- Born: Anastasia Vyacheslavovna Ivleeva 8 March 1991 (age 35) Razmetelevo, Russian SFSR, Soviet Union
- Occupations: TV presenter; actress; video blogger;
- Years active: 2013–present

= Nastya Ivleeva =

Russian TV presenter (born 1991)

Anastasia Vyacheslavovna Ivleeva (Анастасия Вячеславовна Ивлеева; born 8 March 1991), better known as Nastya Ivleeva (Настя Ивлеева), is a Russian television presenter, actress and blogger. She also hosted the Ukrainian TV show Oryol i Reshka on the channels Inter and Friday!.

== Biography ==
Ivleeva was born on March 8, 1991, in the village of Razmetelevo, Leningrad Oblast. After finishing school, she entered the Faculty of Advertising and Public Relations at the St Petersburg State University. Back then, she used to work as a manicurist and hostess at entertainment venues. In 2015, Ivleeva moved to Moscow, where she got a job as a car dealership manager and entered Ostankino TV school of television.

In 2013, she started an Instagram blog. Ivleeva's first publications were devoted to sports until later on, she began shooting short humorous videos. As of April 2021, her main account on Instagram (_agentgirl_) counts over 18 million followers, while her second and more personal page (nastyaivleeva) has over 7.1 million followers. On TikTok, Ivleeva's audience amounts to 6.1 million followers. Also, Ivleeva has a YouTube channel with over 4.13 million subscribers. The content includes lifestyle and travel vlogs, AGENTSHOW talk-show premiered in 2018, and Z.B.S. SHOW (abbreviation in Russian for Stars. Grandmas. Bets). launched in the summer of 2020. All video production on the channel is supervised by Ivleeva personally.

She was the sixth-highest Russian earner on Instagram in 2020.

In December 2023, she organized the "Almost Naked Party" that led to extensive criticism from Russian government sources and Russian conservative activists, leading to Ivleeva to issue two apology videos.

== Career ==
=== Television work ===
In the fall of 2016, Nastya Ivleeva, together with blogger Eldar Dzharakhov and the host of This is Horosho web series Stas Davydov became the hosts of the reality show «Можно всё» (Everything is Possible), on the U channel.

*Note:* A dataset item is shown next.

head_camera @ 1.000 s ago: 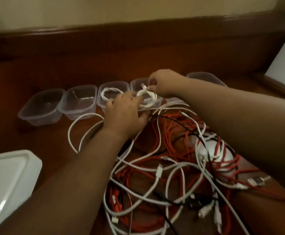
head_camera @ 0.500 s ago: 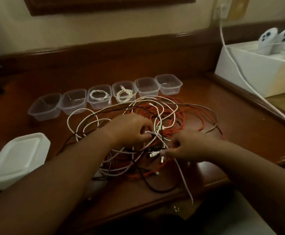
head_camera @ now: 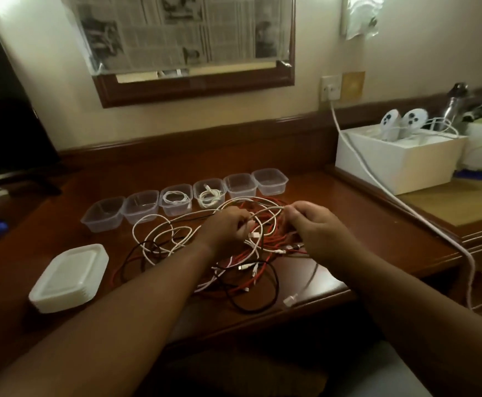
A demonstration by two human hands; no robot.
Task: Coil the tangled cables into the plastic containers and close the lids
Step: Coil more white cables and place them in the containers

In the spring of 2017, Ivleeva was invited to host the Ukrainian TV show, Oryol i Reshka. Perezagruzka (Heads and Tails. Reload) aired in Ukraine on the Inter TV channel, and on the Friday! channel, which is owned by the Gazprom-Media holding in Russia. Her co-host was Ukrainian DJ and showman Anton Ptushkin. According to Ivleeva, it was her popularity on Instagram that paved the way to television. At the end of 2018, the project has reached its culmination, and Nastya Ivleeva announced her retirement from the show.

At the end of September 2017, Ivleeva, together with Ida Galich, hosted the red carpet of the 5th MusicBox-2017 Real Award ceremony.

In 2018, she co-hosted the MUZ-TV Music Awards, taking the role that had long been performed by Lera Kudryavtseva. Ivleeva was also the host of New Radio's Major League award.

In 2019, Ivleeva returned to Oryol i Reshka for a special season called Ivleeva VS Bednyakov, where her co-host was Andrey Bednyakov, Ukrainian actor and TV presenter. In the summer of 2020, she made another come-back as the show's host after 690 thousand comments were left under the TV channel's publication asking to bring Ivleeva back to the project.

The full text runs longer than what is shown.